Discussion in 'Stocks' started by MAVERICK007, Aug 11, 2008.

  1. As of 8/11/08, the XAU stands at 3.98 standard deviations below its 200 day moving average.

    This may be the largest deviation ever for the XAU below its 200 day moving average.

    Its scary to get in front of a falling knife but it looks tempting to buy.

    http://stockcharts.com/h-sc/ui?s=$xau&p=D&b=5&g=0&id=0
     
  2. You won't pick the exact bottom on this sell-off, so don't wait for it, thinking you will. The way to play this is to decide on how many shares you ultimately want to buy, and start to build a position.

    For example: You want 200 shares, pick an ultimate stop price, and start buying 50 shares at a time. Each time the price goes below your previous purchase price buy 50 more. When you have 200 shares , stop buying. If your ultimate stop price is hit at any time, sell.

    Also, decide how and when you will exit if you have a profit. Just remember, bottom fishing is expensive.
     
  3. I agree with you 100%. Adding small positions makes sense in this kind of environment.

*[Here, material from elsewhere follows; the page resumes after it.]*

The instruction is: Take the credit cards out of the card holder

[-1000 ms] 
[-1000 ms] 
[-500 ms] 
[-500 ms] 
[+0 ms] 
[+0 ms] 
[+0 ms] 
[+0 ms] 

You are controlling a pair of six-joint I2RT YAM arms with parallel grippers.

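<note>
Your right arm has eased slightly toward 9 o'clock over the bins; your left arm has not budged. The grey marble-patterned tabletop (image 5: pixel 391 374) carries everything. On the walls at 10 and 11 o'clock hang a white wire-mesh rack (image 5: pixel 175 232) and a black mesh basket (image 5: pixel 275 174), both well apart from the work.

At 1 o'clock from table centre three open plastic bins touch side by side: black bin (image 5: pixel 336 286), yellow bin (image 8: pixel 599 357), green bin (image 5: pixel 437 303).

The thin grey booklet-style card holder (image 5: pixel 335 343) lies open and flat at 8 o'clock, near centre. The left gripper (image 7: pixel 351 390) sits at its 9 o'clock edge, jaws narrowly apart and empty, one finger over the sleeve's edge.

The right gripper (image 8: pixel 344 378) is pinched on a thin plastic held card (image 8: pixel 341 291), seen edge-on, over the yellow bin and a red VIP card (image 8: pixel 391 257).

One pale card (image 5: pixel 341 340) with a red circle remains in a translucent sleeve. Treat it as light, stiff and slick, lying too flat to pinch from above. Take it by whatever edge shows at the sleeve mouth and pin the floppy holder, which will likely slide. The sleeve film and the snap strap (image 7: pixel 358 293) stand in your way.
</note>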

    This could qualify as a black swan event for the XAU since a level of 4 standard deviations below its 200 day moving average is such a rare event. The last period of time the XAU was even 3 standard deviations below its 200 day moving average was about 10 years ago, on 8/31/98 when it was 3.06 standard deviations below its 200 day moving average.

    Based on historical data back to 1994, the XAU rarely spends too much time at 3 standard deviations below its 200 day moving average. It tends to close the gap within a short period of time.